Start of Dataset
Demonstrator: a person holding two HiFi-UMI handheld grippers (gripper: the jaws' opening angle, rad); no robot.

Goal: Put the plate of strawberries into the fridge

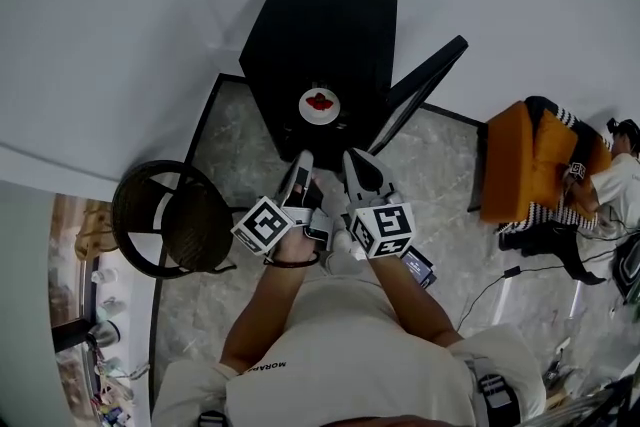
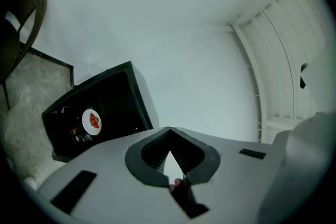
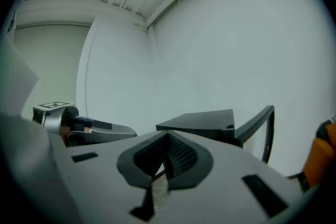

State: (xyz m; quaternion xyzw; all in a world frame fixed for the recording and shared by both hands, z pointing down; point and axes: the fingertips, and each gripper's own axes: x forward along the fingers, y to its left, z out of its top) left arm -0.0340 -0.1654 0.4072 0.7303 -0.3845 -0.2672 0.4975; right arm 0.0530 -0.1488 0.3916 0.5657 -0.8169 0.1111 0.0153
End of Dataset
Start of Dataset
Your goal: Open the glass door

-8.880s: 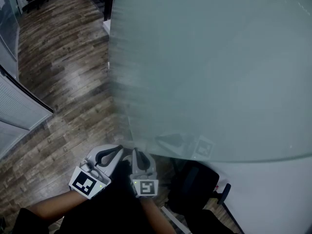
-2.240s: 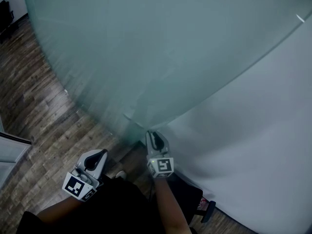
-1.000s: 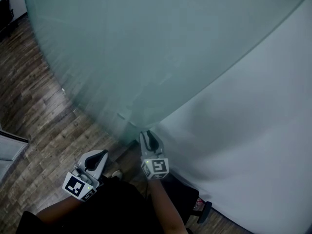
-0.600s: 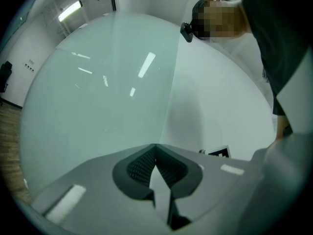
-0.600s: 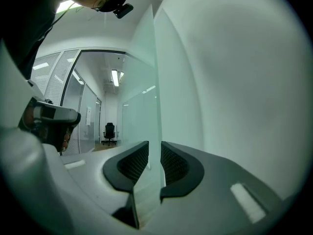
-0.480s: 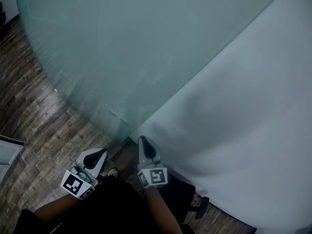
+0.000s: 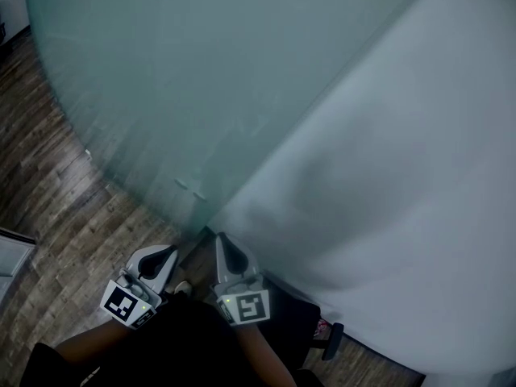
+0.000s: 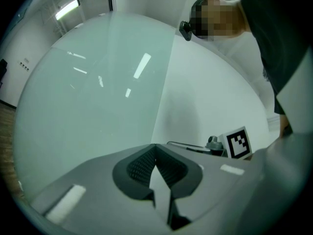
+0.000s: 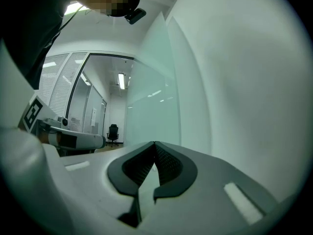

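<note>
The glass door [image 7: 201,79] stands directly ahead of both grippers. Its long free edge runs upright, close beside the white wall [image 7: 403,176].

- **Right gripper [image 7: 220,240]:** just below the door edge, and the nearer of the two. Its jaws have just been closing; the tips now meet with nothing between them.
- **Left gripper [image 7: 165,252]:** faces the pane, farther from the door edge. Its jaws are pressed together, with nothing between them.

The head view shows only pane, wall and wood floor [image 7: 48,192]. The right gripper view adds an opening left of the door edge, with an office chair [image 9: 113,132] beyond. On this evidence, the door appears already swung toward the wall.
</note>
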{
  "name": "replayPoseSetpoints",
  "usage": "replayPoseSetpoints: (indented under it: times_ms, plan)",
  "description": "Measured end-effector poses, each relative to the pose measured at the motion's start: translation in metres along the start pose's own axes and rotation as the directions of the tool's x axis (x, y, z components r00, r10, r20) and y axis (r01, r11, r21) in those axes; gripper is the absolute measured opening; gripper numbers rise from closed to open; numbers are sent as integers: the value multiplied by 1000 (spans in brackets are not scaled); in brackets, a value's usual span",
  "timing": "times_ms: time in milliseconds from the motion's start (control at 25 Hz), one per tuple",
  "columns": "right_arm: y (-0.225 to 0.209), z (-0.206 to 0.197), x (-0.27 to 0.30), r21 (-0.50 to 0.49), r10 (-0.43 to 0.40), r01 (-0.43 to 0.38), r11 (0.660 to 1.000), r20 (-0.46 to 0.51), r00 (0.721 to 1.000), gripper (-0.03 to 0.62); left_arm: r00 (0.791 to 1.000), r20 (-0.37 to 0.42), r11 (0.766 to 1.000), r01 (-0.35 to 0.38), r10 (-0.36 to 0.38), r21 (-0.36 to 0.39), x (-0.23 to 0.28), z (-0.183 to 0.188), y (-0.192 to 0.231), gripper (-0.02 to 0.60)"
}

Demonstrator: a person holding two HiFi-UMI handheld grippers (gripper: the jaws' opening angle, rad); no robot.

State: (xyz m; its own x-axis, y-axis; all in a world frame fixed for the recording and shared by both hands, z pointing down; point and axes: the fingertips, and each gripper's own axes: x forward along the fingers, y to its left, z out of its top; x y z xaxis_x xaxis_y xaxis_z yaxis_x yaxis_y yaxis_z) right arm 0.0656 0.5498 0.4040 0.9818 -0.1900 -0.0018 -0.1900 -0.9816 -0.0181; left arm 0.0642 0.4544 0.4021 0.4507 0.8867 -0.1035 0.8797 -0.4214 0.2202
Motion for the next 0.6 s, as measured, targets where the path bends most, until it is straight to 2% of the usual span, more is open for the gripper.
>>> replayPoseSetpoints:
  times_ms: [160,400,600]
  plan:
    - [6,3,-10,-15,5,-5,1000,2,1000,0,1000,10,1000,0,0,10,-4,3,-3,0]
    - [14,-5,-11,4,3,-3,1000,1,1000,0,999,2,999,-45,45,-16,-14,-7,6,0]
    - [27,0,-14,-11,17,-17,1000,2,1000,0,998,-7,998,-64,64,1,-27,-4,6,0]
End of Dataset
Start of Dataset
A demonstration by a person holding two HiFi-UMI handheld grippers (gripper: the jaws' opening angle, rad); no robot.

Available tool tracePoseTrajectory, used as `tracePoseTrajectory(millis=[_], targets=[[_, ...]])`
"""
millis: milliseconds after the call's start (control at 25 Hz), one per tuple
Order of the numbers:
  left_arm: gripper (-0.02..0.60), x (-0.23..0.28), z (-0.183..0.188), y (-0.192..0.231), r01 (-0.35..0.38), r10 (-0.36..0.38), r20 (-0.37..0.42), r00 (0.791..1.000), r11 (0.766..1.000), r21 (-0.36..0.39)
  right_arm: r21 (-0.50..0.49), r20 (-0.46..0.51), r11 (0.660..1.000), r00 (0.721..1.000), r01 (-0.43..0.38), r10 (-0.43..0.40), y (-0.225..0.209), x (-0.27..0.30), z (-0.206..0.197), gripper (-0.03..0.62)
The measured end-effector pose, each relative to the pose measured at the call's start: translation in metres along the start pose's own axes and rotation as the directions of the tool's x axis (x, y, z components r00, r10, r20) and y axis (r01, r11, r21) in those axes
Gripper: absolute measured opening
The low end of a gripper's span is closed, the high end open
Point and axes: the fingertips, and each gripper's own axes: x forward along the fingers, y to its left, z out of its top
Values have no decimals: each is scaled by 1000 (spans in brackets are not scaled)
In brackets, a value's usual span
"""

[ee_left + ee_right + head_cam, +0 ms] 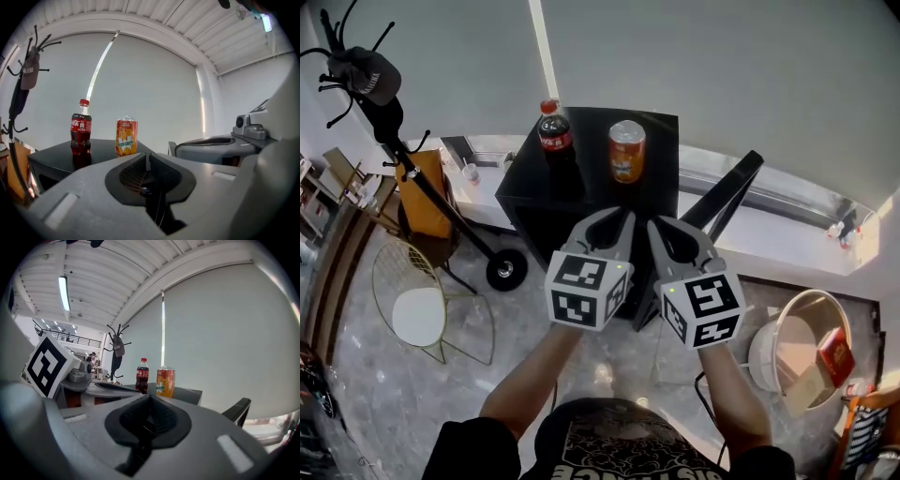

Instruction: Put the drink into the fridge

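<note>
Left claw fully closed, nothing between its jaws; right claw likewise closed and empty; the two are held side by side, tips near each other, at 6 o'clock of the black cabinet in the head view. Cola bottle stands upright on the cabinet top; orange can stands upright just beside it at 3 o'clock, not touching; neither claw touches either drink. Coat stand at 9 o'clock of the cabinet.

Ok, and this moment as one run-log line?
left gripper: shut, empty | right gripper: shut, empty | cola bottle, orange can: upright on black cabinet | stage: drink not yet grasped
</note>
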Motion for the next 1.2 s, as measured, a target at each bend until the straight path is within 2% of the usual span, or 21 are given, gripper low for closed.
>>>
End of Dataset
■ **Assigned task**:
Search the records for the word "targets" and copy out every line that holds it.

■ **Exercise answer**:
Motion for the next 0.6 s, as measured, targets where the path bends most, until it is straight to 2% of the usual span, more is open for the gripper.
Available tool tracePoseTrajectory, used as `tracePoseTrajectory(millis=[_], targets=[[_, ...]])`

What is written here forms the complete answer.